Lassa Fever Outbreak in Nigeria and Ongoing Health Risks
6 Mar 2018
An outbreak of Lassa fever centred on the Borno State region of Nigeria has led to 1081 suspected infections between 01 and 25 February 2018. Of these, 317 cases have been confirmed, and the fatality rate stands at 22 per cent. This outbreak is the first one reported in Borno state for decades and is spreading at a rate faster than any previously recorded outbreak, it is also the largest outbreak of Lassa fever ever reported in Nigeria. Both national and international medical agencies, including the World Health Organisation (WHO), are investigating the outbreak. Recent warfare and a large number of displaced persons throughout Borno state are likely to be contributing factors.
- A large outbreak of Lassa Fever has occurred in Borno State, Nigeria.
- No preventative medicine or vaccine exists to treat the disease.
- Up to 20 per cent of those hospitalised by the disease are killed, with a total mortality rate around one per cent of those infected.

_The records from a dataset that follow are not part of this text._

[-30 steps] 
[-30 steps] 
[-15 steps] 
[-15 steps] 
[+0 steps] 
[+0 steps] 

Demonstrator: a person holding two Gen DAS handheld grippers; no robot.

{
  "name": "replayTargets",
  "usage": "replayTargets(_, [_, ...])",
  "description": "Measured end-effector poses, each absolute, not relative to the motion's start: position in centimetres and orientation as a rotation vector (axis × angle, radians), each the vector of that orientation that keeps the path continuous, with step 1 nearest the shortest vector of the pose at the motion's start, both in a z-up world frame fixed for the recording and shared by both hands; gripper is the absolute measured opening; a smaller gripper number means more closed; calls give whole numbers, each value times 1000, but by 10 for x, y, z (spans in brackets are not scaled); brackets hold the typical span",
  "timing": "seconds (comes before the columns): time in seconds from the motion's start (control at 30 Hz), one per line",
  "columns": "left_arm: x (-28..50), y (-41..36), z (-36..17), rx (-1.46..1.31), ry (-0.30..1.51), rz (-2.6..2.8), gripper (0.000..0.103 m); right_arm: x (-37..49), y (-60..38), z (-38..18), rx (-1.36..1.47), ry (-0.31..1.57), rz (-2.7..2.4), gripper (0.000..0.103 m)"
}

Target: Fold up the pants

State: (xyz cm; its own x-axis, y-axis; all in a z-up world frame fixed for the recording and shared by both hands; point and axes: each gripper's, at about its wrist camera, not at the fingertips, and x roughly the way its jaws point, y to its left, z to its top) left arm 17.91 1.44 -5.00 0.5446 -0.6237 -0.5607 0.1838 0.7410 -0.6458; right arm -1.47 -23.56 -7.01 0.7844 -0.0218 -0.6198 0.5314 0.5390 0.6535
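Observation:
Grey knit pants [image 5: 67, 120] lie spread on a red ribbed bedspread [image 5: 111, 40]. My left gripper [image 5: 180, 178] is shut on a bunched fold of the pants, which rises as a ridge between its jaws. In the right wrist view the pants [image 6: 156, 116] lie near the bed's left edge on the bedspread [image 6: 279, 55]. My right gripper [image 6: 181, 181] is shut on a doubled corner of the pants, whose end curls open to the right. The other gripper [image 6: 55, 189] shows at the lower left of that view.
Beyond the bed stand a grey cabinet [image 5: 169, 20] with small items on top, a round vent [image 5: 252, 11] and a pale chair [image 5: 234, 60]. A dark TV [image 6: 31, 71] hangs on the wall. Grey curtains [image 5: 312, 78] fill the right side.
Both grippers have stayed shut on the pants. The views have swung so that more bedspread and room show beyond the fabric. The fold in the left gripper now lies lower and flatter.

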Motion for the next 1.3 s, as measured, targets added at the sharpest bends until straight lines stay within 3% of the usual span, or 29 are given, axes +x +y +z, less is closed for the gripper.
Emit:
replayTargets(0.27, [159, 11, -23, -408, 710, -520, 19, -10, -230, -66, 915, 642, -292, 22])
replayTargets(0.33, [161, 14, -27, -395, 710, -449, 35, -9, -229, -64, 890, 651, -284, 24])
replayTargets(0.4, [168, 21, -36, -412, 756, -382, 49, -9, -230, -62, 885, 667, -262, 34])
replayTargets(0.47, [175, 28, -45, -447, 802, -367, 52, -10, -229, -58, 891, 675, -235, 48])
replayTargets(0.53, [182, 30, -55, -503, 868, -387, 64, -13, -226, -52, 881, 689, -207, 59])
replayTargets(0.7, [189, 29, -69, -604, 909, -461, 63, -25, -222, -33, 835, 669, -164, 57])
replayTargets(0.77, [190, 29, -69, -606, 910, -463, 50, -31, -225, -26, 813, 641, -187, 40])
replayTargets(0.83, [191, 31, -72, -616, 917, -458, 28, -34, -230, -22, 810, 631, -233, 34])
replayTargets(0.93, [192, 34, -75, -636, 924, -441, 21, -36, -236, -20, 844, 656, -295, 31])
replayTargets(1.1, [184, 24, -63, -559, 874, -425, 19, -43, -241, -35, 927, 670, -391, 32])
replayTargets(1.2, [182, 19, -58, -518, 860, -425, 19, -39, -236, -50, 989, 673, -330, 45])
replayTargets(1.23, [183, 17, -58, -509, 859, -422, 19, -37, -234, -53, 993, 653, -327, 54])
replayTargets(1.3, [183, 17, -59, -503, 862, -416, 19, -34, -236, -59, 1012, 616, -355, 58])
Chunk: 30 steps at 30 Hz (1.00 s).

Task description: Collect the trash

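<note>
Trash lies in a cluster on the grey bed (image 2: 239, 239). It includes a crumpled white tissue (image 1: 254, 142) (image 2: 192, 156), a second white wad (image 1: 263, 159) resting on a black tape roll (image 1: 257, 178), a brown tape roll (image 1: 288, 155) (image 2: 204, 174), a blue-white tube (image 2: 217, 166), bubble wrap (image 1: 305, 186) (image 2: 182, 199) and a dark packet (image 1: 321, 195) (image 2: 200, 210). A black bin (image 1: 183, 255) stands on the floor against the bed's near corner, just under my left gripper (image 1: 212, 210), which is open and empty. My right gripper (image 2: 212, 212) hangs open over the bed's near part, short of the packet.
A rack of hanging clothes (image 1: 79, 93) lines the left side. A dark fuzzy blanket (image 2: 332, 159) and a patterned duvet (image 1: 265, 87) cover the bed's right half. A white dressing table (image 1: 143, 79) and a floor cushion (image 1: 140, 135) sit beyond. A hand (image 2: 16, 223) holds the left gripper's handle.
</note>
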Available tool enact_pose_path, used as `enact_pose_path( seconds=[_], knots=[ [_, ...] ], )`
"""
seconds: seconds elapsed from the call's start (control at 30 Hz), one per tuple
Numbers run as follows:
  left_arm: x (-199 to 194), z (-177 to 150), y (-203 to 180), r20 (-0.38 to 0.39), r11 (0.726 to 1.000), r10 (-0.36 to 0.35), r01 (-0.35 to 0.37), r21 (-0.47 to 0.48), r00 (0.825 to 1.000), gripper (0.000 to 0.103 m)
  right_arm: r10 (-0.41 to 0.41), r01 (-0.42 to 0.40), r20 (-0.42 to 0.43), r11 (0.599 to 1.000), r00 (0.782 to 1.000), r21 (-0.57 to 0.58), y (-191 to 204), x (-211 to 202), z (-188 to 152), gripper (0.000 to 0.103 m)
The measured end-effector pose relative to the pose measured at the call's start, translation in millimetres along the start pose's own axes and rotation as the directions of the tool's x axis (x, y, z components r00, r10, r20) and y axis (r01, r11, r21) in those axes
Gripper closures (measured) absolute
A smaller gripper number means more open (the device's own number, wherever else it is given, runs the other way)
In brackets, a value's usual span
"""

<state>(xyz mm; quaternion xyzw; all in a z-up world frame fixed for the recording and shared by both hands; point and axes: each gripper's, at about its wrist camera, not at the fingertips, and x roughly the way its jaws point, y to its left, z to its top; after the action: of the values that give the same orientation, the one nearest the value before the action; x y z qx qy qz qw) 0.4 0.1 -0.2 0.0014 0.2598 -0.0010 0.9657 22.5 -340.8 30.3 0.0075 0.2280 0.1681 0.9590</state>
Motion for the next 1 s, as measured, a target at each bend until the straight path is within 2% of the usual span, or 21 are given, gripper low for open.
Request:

Health: An outbreak of Lassa fever centred on the Borno State region of Nigeria has led to 1081 suspected infections between 01 and 25 February 2018. Of these, 317 cases have been confirmed, and the fatality rate stands at 22 per cent. This outbreak is the first one reported in Borno state for decades and is spreading at a rate faster than any previously recorded outbreak, it is also the largest outbreak of Lassa fever ever reported in Nigeria. Both national and international medical agencies, including the World Health Organisation (WHO), are investigating the outbreak. Recent warfare and a large number of displaced persons throughout Borno state are likely to be contributing factors.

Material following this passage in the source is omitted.